• **TASK INSTRUCTIONS**
Give the number of lines in the records below that contain the word "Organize", and nothing more.

• **DATA EXTRACT**

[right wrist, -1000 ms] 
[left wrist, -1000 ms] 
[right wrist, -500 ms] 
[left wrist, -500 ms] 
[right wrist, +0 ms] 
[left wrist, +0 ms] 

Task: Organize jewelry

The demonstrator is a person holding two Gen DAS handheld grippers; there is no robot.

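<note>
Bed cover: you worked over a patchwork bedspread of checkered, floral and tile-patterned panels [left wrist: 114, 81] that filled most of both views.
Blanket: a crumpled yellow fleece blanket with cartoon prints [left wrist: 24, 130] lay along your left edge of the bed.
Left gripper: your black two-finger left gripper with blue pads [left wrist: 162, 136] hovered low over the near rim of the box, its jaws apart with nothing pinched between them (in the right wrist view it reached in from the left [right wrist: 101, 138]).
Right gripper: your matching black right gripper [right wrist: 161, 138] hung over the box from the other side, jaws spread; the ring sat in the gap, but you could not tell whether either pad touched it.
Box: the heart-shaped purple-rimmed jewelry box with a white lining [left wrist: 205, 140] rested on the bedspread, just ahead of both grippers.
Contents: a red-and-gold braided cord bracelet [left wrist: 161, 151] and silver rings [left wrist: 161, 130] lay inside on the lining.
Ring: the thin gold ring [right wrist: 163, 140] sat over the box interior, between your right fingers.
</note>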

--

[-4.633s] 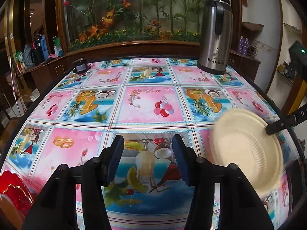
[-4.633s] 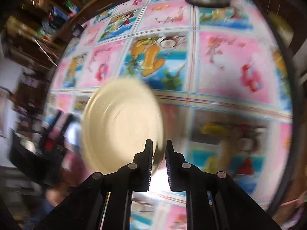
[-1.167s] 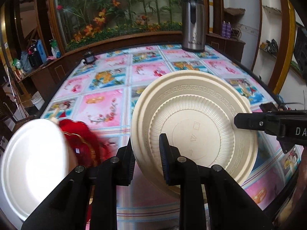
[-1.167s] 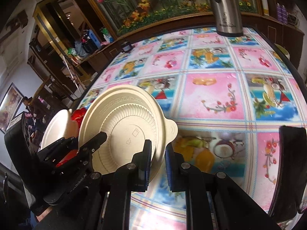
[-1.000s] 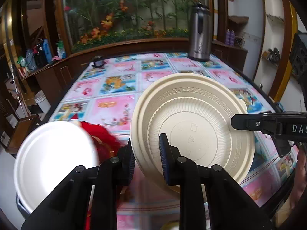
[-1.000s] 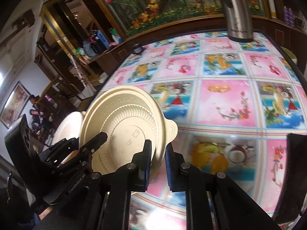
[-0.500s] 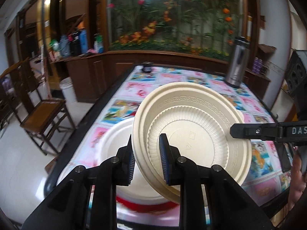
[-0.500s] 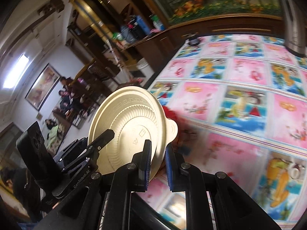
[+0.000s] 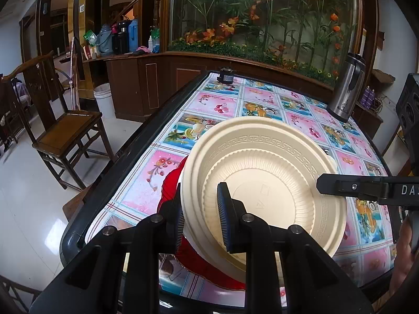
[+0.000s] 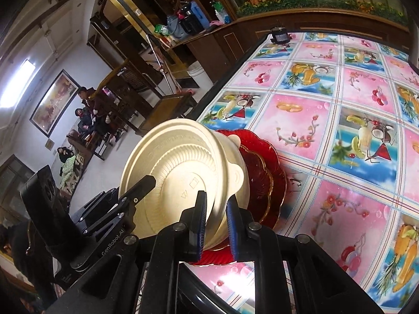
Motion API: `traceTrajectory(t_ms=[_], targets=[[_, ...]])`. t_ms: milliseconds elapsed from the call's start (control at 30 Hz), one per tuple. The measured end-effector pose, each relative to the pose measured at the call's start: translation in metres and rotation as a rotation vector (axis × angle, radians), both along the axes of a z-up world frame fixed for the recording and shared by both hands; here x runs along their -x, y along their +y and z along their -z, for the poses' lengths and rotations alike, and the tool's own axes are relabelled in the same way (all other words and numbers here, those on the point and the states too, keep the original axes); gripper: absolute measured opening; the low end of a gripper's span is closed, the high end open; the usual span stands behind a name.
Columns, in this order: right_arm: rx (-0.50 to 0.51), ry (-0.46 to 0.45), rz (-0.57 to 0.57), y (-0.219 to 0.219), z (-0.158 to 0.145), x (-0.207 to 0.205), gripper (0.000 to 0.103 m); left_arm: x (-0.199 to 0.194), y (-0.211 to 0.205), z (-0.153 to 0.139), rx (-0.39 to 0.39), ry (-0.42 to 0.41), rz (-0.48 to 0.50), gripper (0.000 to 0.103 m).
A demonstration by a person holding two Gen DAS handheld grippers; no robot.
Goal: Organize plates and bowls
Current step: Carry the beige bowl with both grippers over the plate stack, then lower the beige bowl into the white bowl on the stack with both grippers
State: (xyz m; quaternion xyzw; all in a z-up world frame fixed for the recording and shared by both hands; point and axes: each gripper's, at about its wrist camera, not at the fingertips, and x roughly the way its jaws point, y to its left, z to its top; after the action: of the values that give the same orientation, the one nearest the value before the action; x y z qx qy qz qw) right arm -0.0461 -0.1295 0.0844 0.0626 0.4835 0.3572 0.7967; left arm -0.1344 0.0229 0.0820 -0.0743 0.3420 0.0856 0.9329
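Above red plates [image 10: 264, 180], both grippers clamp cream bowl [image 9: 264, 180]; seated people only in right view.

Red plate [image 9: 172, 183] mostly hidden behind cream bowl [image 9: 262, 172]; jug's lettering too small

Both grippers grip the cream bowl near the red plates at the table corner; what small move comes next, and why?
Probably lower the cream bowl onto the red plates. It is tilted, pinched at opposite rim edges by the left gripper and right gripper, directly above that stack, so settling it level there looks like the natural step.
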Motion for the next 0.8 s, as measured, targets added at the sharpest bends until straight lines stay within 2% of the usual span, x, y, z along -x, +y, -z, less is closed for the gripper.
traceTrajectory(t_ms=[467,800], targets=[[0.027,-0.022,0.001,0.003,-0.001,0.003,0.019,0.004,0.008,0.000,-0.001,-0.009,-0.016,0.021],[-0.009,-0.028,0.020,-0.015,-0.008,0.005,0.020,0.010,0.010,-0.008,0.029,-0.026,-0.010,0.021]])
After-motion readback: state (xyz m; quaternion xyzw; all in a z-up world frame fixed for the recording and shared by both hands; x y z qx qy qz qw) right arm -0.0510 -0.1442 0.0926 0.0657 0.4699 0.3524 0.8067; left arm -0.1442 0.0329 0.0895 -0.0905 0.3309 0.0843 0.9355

• **FINAL ANSWER**
2